Following the outbreak of war, Drury volunteered for service and was commissioned as a second lieutenant. He was eventually posted to the 6th (Service) Battalion, which was formed at Naas, County Kildare in August 1914.
His battalion was allotted to 30th Brigade in 10th (Irish) Division. After initial training at the Curragh and Basingstoke, it embarked at Devonport in Plymouth on 11 July 1915 and sailed to Gallipoli. The battalion landed at Suvla Bay on 7 August 1915.
Drury was made temporary lieutenant four days later. His unit went on to fight at Sari Bair, Chocolate Hill and Hill 60. He was appointed temporary captain on 19 September 1915. In early October 1915 his battalion moved via Mudros, on the Aegean island of Lemnos, to Salonika.

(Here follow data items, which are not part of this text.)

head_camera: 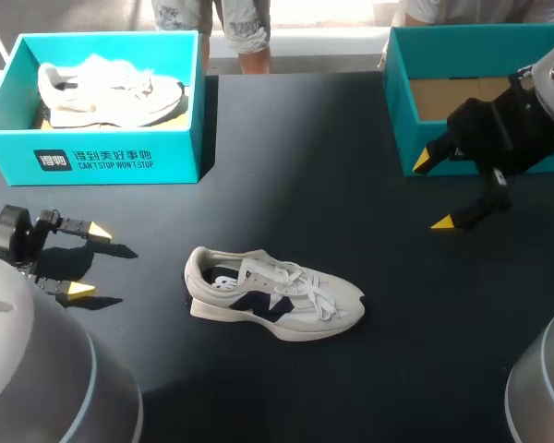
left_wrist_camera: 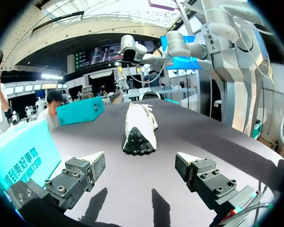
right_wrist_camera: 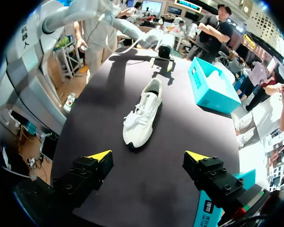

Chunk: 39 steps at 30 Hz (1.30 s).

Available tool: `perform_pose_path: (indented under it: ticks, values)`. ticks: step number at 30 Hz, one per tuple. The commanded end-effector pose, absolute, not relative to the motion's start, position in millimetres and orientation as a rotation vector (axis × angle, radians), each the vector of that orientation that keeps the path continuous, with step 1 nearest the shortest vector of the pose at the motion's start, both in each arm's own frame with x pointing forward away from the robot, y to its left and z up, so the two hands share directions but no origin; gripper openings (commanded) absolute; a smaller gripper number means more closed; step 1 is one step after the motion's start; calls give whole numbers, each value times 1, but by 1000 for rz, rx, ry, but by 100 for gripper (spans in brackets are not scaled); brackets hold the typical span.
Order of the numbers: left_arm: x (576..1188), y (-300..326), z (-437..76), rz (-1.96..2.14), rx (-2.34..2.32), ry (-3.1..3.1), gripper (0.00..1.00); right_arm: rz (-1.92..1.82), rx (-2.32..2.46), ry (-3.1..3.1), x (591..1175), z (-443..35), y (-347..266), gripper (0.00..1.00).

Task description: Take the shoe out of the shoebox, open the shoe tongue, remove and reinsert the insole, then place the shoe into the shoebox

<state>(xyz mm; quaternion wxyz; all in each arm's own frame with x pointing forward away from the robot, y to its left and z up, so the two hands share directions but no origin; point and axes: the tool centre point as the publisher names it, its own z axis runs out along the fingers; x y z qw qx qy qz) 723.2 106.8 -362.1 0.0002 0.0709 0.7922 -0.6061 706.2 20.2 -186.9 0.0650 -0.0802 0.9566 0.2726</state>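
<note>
Shoe point(head_camera: 275, 297): one pale trainer with a dark side mark, standing on its sole just below centre of the head view, on the dark counter point(head_camera: 305, 185). Its heel points to frame left and its toe to frame right. It is out of any box and nothing touches it. Laces point(head_camera: 305, 281): loose across the instep, with the tongue mostly hidden beneath them. Left hand point(head_camera: 81, 259): at the left edge, well apart from the shoe's heel, released, fingers spread and empty. Right hand point(head_camera: 434, 192): upper right, in front of the right shoebox point(head_camera: 399, 111), likewise released and empty, well apart from the toe. The right shoebox shows a bare cardboard floor. Left shoebox point(head_camera: 111, 157): upper left, holding a second shoe point(head_camera: 111, 92). Step judged in hand: opening the tongue, since the shoe already lies on the counter. Handling notes: one hand should probably pin the shoe first, at the heel or the toe, because a light trainer is likely to slide or tip under a one-sided pull. The other hand should come down over the collar, take the tongue's top edge rather than a lace loop, and draw it up and toward the toe. Risk: the loose laces may snag a yellow tip.
</note>
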Motion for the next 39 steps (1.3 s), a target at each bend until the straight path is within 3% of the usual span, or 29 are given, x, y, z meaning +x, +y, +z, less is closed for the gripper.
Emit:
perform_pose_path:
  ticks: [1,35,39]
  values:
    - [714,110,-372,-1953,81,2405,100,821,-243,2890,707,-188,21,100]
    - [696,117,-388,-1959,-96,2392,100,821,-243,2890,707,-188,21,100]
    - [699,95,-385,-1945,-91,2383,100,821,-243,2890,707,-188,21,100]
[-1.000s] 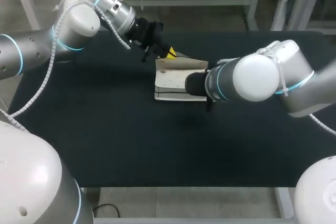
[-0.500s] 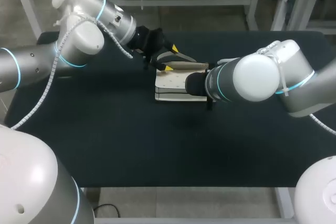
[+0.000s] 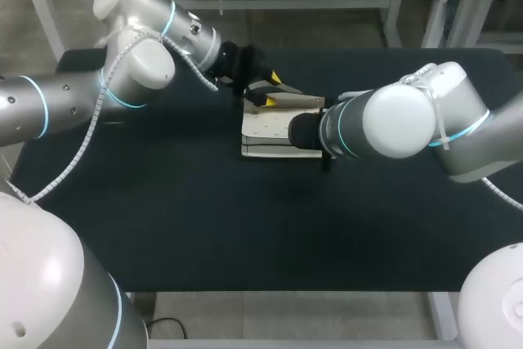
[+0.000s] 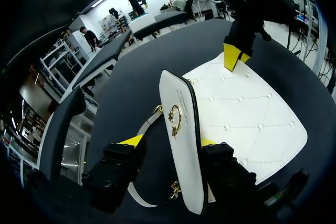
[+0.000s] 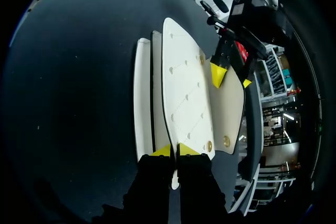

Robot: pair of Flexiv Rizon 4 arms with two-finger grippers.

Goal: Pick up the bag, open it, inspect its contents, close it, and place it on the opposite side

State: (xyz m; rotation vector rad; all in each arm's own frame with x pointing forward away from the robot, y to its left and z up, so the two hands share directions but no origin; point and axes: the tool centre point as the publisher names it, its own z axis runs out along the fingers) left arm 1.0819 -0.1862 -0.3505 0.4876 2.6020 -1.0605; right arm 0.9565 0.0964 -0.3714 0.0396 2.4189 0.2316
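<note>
The dark surface [image 3: 163, 218] carries a white quilted leather bag [image 3: 265, 128], lying flat. The left tool [image 4: 169, 141] stands open around the bag's raised flap [image 4: 178, 129]. The right tool [image 5: 174, 150] pinches the bag's opposite edge.

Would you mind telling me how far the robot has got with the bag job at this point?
Done: the right gripper is shut on one edge of the bag, which lies flat on the table, and its flap is lifted. In hand: the left gripper, open, straddles the raised flap. Left: opening fully, inspecting inside, closing, then moving the bag to the opposite side.
</note>
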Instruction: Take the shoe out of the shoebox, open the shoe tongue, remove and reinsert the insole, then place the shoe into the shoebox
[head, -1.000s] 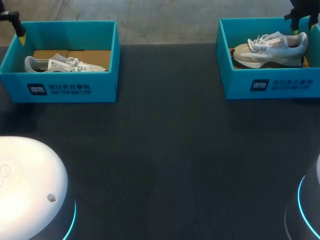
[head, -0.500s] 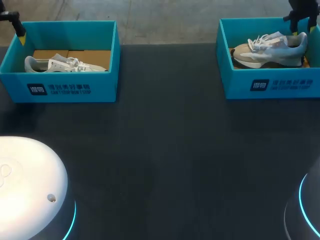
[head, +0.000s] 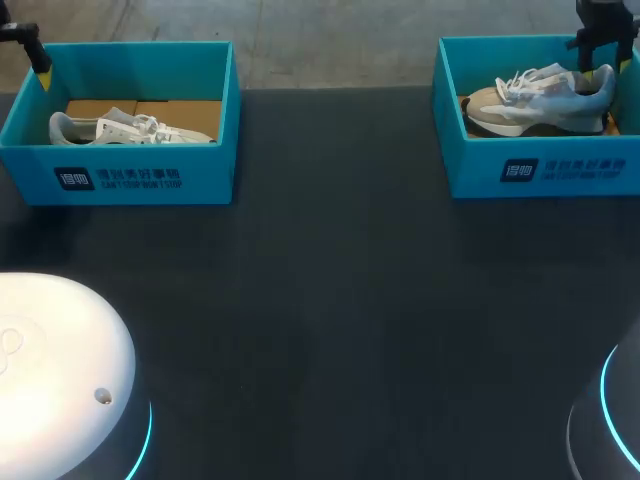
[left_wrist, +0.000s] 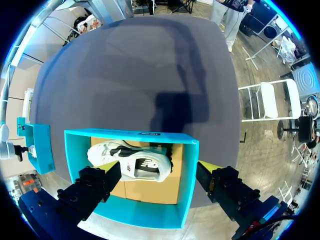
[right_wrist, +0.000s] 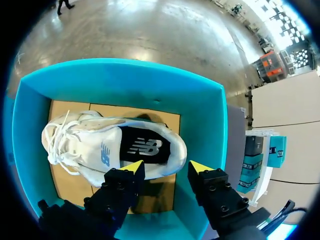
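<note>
You've every step left: right shoe (right_wrist: 110, 147) lies in its box (right_wrist: 125, 80) under the open right tool (right_wrist: 166, 167); left tool (left_wrist: 160, 172) gapes too.

In the head view my left gripper (left_wrist: 159, 174) shows only one yellow-tipped finger, and the right shoebox (head: 480, 170) and my right gripper (right_wrist: 166, 167) above it are cut by the edges. The box's front wall hides the lower edge of the shoe (head: 545, 95), and in my right wrist view my fingers (right_wrist: 120, 187) cover part of its side.
</note>
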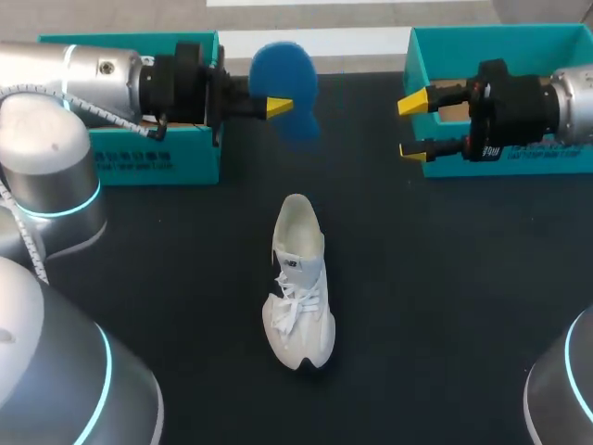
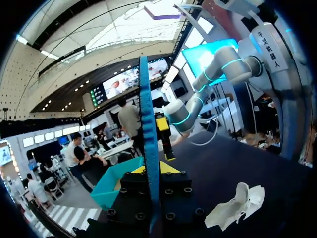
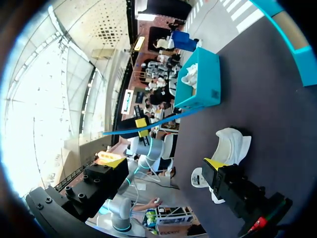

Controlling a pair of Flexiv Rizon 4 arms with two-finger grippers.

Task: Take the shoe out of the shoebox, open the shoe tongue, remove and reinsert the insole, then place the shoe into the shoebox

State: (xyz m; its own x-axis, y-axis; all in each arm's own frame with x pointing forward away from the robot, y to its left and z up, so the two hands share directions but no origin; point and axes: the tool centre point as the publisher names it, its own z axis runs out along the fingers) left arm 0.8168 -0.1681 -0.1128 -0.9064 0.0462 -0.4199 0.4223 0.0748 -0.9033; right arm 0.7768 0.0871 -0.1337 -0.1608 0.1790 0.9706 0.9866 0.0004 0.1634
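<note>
Head view: left gripper point(image 1: 276, 105) holds insole point(image 1: 283, 69) aloft.

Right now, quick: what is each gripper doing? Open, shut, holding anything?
Left gripper: shut on the blue insole, held edge-on between its fingers.
Right gripper: open, holding nothing.

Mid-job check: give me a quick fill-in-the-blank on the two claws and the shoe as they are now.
1. The left claw is shut on the ____ insole.
2. The right claw is ____ and holds nothing.
3. The white shoe lies on the black ____.
Missing words: blue; open; table.
</note>
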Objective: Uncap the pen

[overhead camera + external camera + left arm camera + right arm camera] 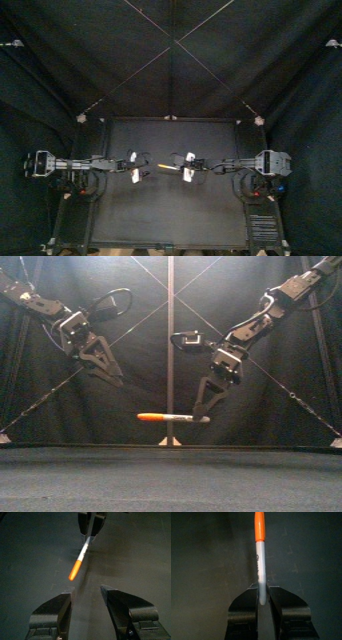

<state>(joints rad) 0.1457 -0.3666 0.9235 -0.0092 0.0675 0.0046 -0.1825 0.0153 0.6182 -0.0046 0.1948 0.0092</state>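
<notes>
holding: the right end effector (201,414) was clamped on one end of the marker pen (177,416), its jaws drawn narrow with the barrel pinched between them.
marker pen: it hung level in the air, clear of the black desk (171,478), and touched nothing but the right jaws. in the top view it sat near the middle of the desk, between the two arms.
cap: the orange cap (152,416) was on the pen, at the end that pointed toward the left arm and away from the right jaws.
barrel: the right wrist view showed it pale grey to white between the cap and the jaws, with small dark print along it that was too small to read.
left end effector (118,377): its jaws were spread wide and held nothing. in the front view it hung higher than the pen and apart from the cap.
line-up: in the left wrist view the cap's tip pointed toward the gap between the left jaws but stopped short of them.
arms: the left arm came in from the left and the right arm from the right, both sloping down toward the middle of the desk.
</notes>
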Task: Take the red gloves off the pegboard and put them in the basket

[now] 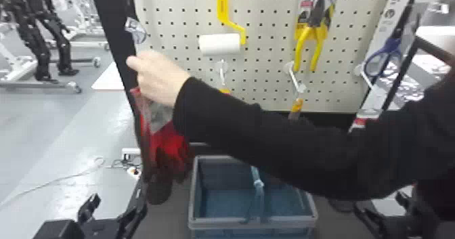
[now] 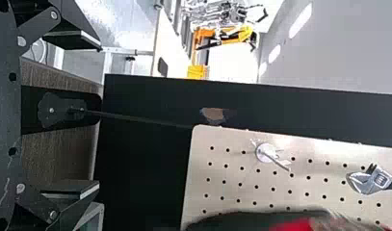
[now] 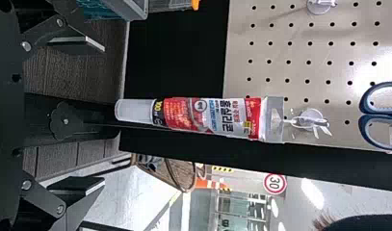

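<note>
In the head view, my left gripper (image 1: 112, 208) stands open at the lower left and my right gripper (image 1: 385, 208) open at the lower right, both with nothing between their fingers. A person's hand (image 1: 157, 75) holds the packaged red gloves (image 1: 171, 147) at the pegboard's left edge, above and left of the blue-grey basket (image 1: 254, 223). Across the pegboard (image 1: 267, 86) stretches the person's black sleeve, hiding part of the basket. The left wrist view shows the open left gripper (image 2: 87, 115) and a bit of red glove (image 2: 294, 224); the right wrist view shows the open right gripper (image 3: 90, 114).
On the pegboard hang a paint roller (image 1: 220, 44), yellow pliers (image 1: 310, 42) and blue scissors (image 1: 386, 53). A sealant tube (image 3: 203, 115) hangs before the right gripper, and a wrench (image 2: 376, 180) shows beyond the left one. Black frame posts flank the board.
</note>
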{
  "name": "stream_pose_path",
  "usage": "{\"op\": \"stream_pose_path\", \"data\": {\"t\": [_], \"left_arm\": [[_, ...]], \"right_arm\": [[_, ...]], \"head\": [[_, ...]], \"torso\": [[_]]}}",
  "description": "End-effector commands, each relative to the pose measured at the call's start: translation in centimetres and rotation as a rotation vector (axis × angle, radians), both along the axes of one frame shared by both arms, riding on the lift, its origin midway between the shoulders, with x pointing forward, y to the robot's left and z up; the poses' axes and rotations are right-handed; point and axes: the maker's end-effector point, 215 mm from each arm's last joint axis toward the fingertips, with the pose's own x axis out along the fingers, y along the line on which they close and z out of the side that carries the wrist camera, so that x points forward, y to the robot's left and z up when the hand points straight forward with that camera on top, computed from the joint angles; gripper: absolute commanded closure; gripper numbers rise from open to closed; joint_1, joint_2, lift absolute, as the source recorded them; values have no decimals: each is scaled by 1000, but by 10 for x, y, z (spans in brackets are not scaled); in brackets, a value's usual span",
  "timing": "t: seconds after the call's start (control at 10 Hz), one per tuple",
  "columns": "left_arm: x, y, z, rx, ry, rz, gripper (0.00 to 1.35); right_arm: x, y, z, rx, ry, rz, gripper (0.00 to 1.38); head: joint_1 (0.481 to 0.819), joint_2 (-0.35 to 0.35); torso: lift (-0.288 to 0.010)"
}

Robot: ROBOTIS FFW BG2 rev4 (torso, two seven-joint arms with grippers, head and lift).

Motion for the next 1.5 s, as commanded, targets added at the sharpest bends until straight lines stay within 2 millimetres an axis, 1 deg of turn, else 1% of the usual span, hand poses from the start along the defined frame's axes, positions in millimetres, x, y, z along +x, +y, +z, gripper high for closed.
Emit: {"op": "stream_pose_path", "data": {"t": [0.0,1.4], "left_arm": [[0,0,0,-8,0,4,262],[-2,0,4,-20,-20,19,262]], "right_arm": [[0,0,0,2,0,0,308],[-1,0,0,1,-1,0,308]], "head": [[549,0],[549,0]], "torso": [[-100],[-100]]}}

After recovering from malaria in Ireland, Drury eventually rejoined his unit, which had moved to Palestine in September 1917. On 3 July 1918 it sailed from Alexandria, arriving at Taranto five days later and then moving by train to France. There it joined 197th Brigade in 66th (2nd East Lancashire) Division. Drury then served on the Western Front until the Armistice, fighting during the ‘Hundred Days’ offensive, including the Battles of the Selle and the Sambre.
In 1919 Drury’s address was 48 Fitzwilliam Square, Dublin. He left the Army in September 1921 with the rank of captain. He died in December 1975, aged 91, in the Dublin suburb of Foxrock and was buried nearby at Deansgrange Cemetery.